Retail Sales Faltered in Recent Months
Restraints on the supply side of the economy also limited economic growth. This is somewhat connected to the Delta variant and a resurgent pandemic. Some countries around the world that manufacture many of the goods that we consume took production and distribution facilities offline during peaks in transmission. Other industries faced not only temporary pandemic-related restrictions on production, but also more permanent ones. For example, some industries such as energy face structural declines in investment which limits production. We continue to see the labor shortage as the key structural restraint on the supply side of the economy.
Lastly, the combination of demand and supply has pushed inflation up to levels unseen in decades. While we don’t see inflation as the bogeyman that some do, higher prices can dissuade some consumers and businesses from purchasing certain good or services. But inflation during this cycle remains driven by aggregate demand growth exceeding aggregate supply growth, not a supply shock. Across various metrics, demand and consumption remain elevated and supply is struggling to keep pace. Therefore, we see inflation producing a moderate impact on GDP growth and not a repeat of what occurred during the 1970s when a legitimate supply shock raised prices and lowered GDP.
Taken together, these factors likely limited growth in the third quarter. But the Delta wave of the pandemic is already abating, supply-side disruptions continue to resolve as companies and the supply chain adapt and evolve, and inflation appears to have peaked (though this is different from deceleration). Growth should accelerate once again this quarter as the economy moves past these temporary disruptions.

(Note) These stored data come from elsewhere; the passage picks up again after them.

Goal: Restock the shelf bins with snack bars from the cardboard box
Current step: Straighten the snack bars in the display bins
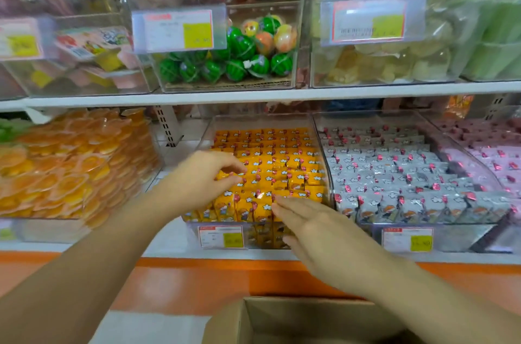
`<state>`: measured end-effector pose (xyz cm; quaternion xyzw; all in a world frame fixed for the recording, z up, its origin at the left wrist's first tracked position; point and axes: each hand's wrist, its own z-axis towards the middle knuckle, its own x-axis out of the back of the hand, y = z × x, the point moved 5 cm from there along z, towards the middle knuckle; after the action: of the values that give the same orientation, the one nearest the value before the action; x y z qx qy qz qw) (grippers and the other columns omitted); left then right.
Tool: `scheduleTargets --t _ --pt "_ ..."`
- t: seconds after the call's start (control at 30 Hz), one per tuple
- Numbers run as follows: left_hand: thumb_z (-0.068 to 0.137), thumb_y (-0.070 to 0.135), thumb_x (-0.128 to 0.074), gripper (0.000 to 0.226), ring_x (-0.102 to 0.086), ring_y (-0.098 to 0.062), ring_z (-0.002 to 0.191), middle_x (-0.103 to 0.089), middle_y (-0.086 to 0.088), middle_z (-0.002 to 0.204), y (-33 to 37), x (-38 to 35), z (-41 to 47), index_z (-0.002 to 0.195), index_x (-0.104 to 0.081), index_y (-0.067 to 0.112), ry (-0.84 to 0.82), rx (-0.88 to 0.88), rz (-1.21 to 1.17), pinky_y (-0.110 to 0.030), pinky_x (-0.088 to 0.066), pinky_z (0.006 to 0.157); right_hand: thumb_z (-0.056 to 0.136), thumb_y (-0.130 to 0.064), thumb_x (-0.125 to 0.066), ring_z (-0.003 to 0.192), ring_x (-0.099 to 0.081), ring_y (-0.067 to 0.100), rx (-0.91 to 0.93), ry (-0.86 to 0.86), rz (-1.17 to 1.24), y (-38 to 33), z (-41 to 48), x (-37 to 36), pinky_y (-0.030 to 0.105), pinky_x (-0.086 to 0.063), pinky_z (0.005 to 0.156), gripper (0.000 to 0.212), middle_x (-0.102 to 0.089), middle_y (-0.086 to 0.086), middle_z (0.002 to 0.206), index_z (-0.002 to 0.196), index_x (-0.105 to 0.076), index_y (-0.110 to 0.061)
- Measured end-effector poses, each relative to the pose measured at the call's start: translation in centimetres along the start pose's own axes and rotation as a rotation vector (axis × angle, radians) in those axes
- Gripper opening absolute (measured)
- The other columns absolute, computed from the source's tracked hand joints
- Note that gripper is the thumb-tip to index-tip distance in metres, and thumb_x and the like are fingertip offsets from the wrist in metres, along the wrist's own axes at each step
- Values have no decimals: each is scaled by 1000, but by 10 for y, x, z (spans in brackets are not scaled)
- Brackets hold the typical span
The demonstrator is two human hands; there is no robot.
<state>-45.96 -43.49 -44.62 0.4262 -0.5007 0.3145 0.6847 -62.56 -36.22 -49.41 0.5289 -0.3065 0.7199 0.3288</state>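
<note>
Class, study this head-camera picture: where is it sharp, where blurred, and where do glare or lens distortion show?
Head view: the white-and-yellow price label on the upper shelf is motion-blurred, its print unreadable; the yellow-wrapped snack bars in the clear plastic bin look sharper. Head view: pale glare veils the upper clear bin fronts; the white shelf edge runs slanted across the frame; light is even.

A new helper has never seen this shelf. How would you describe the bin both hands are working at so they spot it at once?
On the lower shelf, find the stacked orange jelly cups at the left. The clear bin next to their right, first in a row, is it. It alone holds yellow-orange bars; its neighbour holds grey bars, the one beyond pink bars.
</note>
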Motion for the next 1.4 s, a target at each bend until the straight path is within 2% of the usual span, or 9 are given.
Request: scheduleTargets --t 0.1,0.23,0.47,0.6,0.8,0.93,1.1,1.23,1.4 --pt "93 34 -56 35 -50 -6 119 -57 11 129 -21 2 -31 127 -58 28 75 16 39 -21 -36 99 102 -31 -34 147 5 19 38 -64 51 -20 8 -17 30 13 108 61 15 -2 156 151 -2 -15" --pt "97 44 -42 54 -29 -12 138 -35 9 149 -37 -32 -49 147 -28 31 -3 1 142 -23 -18 112 102 -41 -29 145 18 17 -16 -118 -86 -11 23 -40 30 23 107 69 31 0 145 148 14 -13" --pt "90 43 -32 45 -69 -20 89 -70 5 99 -41 -49 -38 119 -60 23 150 -61 377 -52 -31 104 95 -47 -46 146 -2 17 -83 -106 -14 -9 32 -47 32 6 115 88 23 -8 152 140 25 -23" --pt "89 42 -35 40 -69 -19 79 -68 5 90 -37 -51 -49 113 -62 22 262 -166 379 -43 -22 108 88 -40 -59 129 -35 22 -97 -15 -11 -13 37 -48 41 -28 112 78 -24 -4 156 151 -18 -22" --pt "88 42 -33 38 -67 -20 85 -67 8 92 -43 -64 -47 112 -58 27 181 -33 431 -66 -36 93 70 -44 -74 105 -58 18 18 -3 -169 -14 29 -50 43 -44 100 67 -61 -4 125 128 -57 -17" --pt "95 41 -38 39 -64 -28 104 -66 3 109 -41 -63 -31 121 -61 23 79 53 398 -73 -21 99 64 -49 -77 103 -62 20 0 -38 -246 -7 41 -54 50 -41 102 72 -65 -2 122 126 -61 -16" --pt "93 44 -23 47 -56 -18 118 -59 9 125 -41 -70 -54 134 -42 31 74 -31 305 -63 -14 104 69 -50 -66 108 -60 17 -7 -68 -209 -12 31 -54 49 -33 107 68 -62 -3 126 128 -59 -18" --pt "101 40 -30 54 -5 -4 145 -13 20 156 -50 -56 -57 150 -6 38 1 35 133 -49 18 112 91 -52 -49 134 -36 12 -43 -61 -27 -14 43 -33 39 -8 118 58 -43 -11 145 143 -37 -29" --pt "93 44 -51 58 -10 -5 144 -35 18 148 -75 -10 -59 146 -25 42 71 85 270 -49 16 113 93 -45 -52 133 -37 11 -66 9 169 -32 73 -18 32 -37 104 58 -40 -11 146 145 -31 -33"
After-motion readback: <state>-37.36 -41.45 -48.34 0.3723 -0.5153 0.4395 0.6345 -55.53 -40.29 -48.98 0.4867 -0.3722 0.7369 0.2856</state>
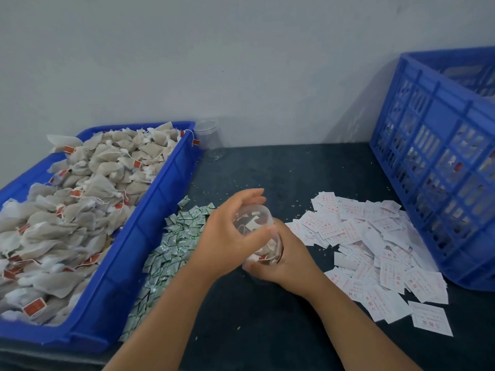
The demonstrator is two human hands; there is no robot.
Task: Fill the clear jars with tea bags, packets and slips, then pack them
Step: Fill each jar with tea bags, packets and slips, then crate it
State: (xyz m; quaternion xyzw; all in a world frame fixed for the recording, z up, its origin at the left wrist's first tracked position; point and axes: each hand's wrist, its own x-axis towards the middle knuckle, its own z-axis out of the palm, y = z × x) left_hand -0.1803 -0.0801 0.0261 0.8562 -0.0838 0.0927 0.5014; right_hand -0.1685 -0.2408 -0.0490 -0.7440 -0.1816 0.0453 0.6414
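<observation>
A clear jar [255,223] holding tea bags and a slip is held over the dark table, tilted away from me. My left hand [230,234] curls over its top, where a clear lid sits. My right hand [284,261] grips the jar's lower body from the right. A blue tray [150,218] at the left is heaped with tea bags [80,204] bearing red tags. Small green-and-white packets [171,242] lie in a strip beside the tray. White slips with red print [375,253] are spread at the right.
An empty clear jar [211,140] stands at the back against the grey wall, by the tray's far corner. A tall blue slatted crate [439,162] with filled jars inside occupies the right. Loose grains dot the dark table [267,317].
</observation>
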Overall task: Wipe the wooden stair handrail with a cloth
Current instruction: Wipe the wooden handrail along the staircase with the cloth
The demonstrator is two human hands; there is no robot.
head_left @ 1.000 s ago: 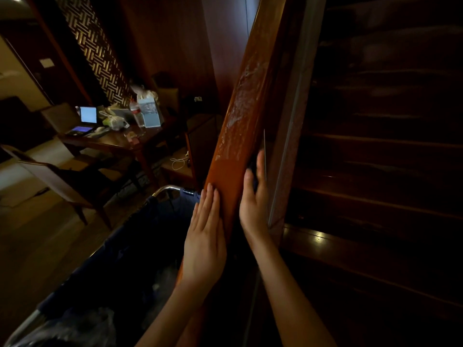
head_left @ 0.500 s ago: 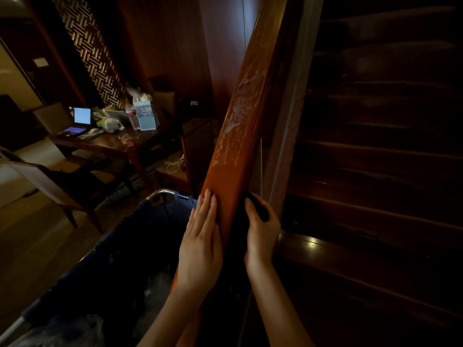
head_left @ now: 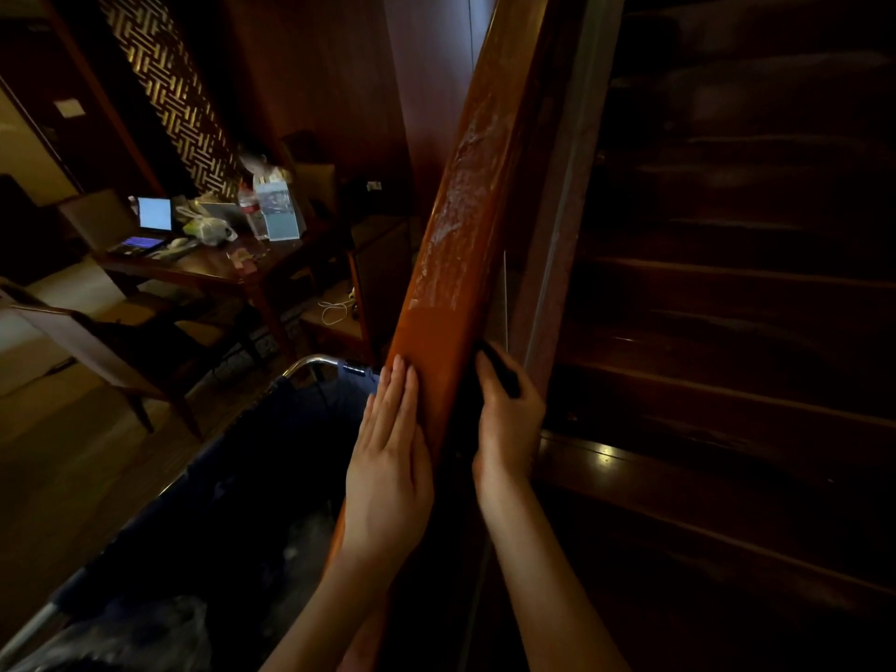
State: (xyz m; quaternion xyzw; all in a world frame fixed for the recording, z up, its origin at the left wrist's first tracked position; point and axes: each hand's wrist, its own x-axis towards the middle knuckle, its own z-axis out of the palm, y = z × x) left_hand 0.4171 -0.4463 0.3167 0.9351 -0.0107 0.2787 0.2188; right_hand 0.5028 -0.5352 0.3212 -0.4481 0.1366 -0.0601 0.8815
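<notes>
The wooden handrail (head_left: pixel 460 264) rises diagonally through the middle of the view. Whitish dusty streaks cover its upper stretch, and the part just above my hands looks smooth orange-brown. My left hand (head_left: pixel 388 458) lies flat on the rail's left face with its fingers straight and together. My right hand (head_left: pixel 509 429) is on the rail's shadowed right side. Its fingers and thumb curl round a small dark cloth (head_left: pixel 502 375); most of the cloth is lost in the dark.
A cart with a dark blue bag and a metal frame (head_left: pixel 310 363) stands directly below left of the rail. Further left are a wooden table (head_left: pixel 203 269) with a laptop (head_left: pixel 154 214) and clutter, and a chair (head_left: pixel 97 341). Dark wooden stairs (head_left: pixel 727 380) climb on the right.
My right hand has slid down the rail's right side. It was flat against the wood and now its fingers curl round the dark cloth. My left hand has stayed put.
</notes>
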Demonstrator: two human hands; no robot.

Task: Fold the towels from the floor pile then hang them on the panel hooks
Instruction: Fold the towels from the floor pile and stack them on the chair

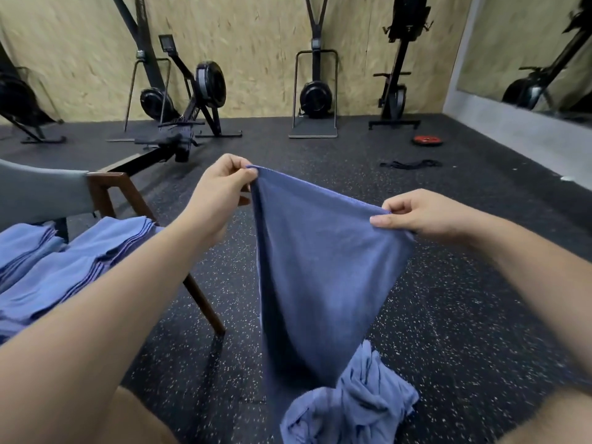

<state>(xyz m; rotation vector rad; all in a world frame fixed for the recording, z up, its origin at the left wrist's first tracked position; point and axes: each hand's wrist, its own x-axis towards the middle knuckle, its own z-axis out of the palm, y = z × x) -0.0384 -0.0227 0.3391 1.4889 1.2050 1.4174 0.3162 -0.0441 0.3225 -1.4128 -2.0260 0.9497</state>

| What else we are watching this week |
Consumer confidence and sentiment for October should both tick up, but consumption already looks set to rebound during the fourth quarter. The employment cost index (ECI), a broad measure of compensation, likely increased at its fastest quarterly rate in almost 18 years during the third quarter, reflecting growth already observed in other wage metrics. Personal spending growth for September likely decelerated, due to the same factors that slowed third-quarter GDP growth.
| What it means for CRE |
Commercial real estate (CRE) continues to look to the medium-term and past temporary disruptions. Leasing activity across property types continues to rebound. Tour activity is trending upward. Rents and vacancies are stabilizing across property types and geographies, though some are leading, and some are lagging. Pricing across property types remains elevated while cap rates hover at low levels. If CRE viewed the disruptions observed during the third quarter as more permanent, that would get reflected in both space-market fundamentals and capital markets data. The fact that we see it reflected in neither demonstrates and supports our cautiously optimistic view of the asset class as the economy moves from recovery to expansion.
“Leasing activity across property types continues to rebound”
| Thought of the week |
In 2019, the tax-to-GDP ratio in the U.S. stood at 24.5%, roughly 900 basis points (bps) below the average in the Organization for Economic Cooperation and Development (OECD), a group of mostly rich countries.